== Instructions to follow ==
Across the whole listing, filter for the string "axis" and copy every line that has it.

=== Section Start ===

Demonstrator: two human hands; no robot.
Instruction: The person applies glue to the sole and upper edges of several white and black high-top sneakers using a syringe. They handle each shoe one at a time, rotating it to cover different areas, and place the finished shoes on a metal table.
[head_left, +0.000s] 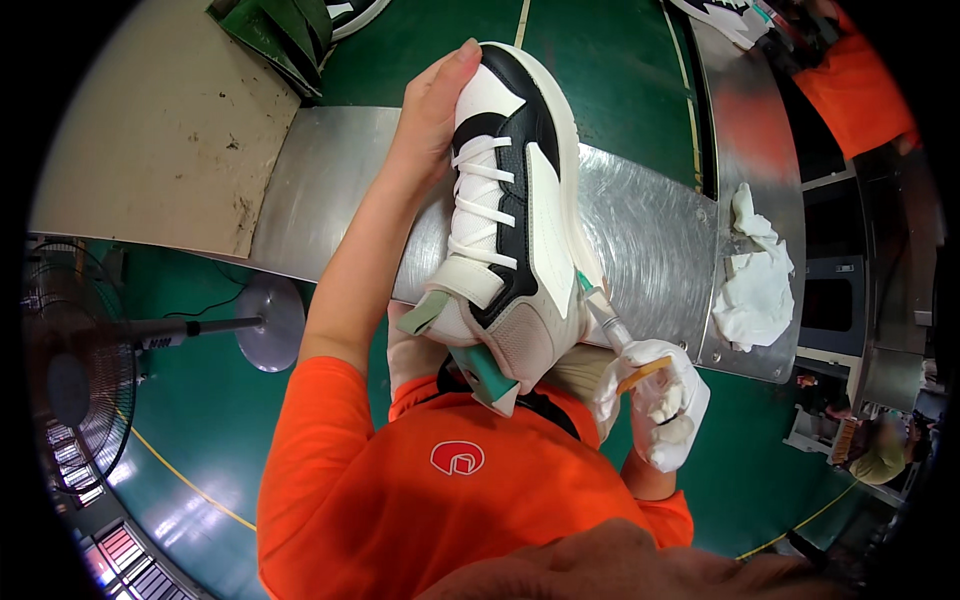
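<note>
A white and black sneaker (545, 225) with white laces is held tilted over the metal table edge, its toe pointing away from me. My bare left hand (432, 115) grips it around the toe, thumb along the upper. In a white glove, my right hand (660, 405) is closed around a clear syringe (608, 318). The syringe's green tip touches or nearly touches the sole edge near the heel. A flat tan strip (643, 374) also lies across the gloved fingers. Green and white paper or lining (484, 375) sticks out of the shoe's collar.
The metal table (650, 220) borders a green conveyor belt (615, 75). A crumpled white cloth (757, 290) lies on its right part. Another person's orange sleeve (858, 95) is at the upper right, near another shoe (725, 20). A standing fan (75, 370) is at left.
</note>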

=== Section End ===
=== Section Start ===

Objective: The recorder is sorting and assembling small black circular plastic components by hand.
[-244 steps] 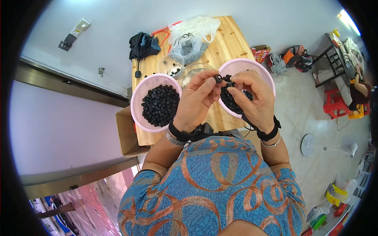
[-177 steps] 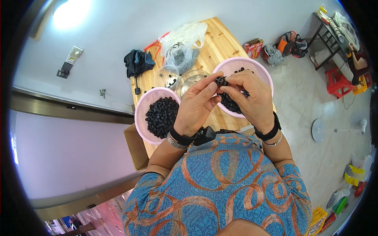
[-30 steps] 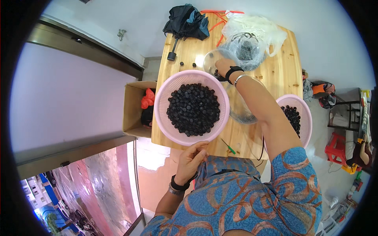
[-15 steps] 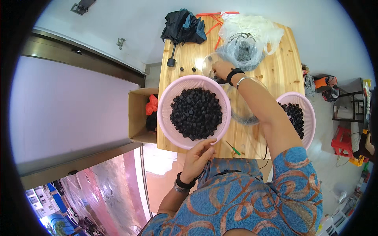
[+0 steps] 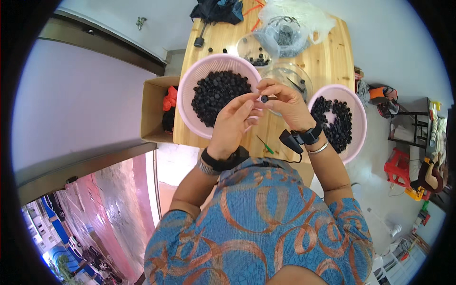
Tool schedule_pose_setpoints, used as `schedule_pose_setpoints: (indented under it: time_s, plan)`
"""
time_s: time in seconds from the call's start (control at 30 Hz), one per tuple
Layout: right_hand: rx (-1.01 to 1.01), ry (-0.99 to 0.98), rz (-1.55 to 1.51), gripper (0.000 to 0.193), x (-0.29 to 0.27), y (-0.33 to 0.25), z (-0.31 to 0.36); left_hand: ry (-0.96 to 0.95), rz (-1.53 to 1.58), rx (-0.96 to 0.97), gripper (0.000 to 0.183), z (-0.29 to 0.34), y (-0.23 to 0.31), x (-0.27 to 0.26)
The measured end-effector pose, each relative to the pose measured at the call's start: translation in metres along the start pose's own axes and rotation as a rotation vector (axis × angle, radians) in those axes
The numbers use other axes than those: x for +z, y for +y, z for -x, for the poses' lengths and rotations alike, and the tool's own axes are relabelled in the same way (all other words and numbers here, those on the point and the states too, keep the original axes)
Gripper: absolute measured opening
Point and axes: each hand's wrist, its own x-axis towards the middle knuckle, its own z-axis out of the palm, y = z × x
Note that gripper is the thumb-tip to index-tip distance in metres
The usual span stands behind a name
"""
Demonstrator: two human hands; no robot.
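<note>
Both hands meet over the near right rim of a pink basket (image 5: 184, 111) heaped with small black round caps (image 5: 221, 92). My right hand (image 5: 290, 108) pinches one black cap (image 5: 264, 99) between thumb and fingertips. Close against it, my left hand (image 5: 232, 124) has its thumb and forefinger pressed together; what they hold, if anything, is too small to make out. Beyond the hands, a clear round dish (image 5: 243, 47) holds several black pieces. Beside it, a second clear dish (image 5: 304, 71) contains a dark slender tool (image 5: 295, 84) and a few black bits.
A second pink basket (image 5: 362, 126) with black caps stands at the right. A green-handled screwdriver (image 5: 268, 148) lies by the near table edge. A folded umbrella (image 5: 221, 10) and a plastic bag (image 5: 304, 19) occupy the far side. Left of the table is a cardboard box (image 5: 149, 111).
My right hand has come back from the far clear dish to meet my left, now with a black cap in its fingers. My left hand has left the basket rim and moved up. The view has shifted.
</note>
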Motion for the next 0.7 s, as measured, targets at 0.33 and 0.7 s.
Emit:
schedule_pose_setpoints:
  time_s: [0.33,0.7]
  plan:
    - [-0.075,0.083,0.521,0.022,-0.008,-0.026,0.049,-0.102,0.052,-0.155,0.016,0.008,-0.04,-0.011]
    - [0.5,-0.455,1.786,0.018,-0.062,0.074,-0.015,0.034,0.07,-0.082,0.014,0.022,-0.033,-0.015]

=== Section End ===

== Your response ==
The measured end-effector pose, each relative to the pose measured at the call's start: translation in metres along the start pose's own axes and rotation as a rotation vector (axis × angle, radians) in those axes
Point and axes: each hand's wrist, its own x-axis towards the middle knuckle, its own z-axis out of the palm, y = z × x

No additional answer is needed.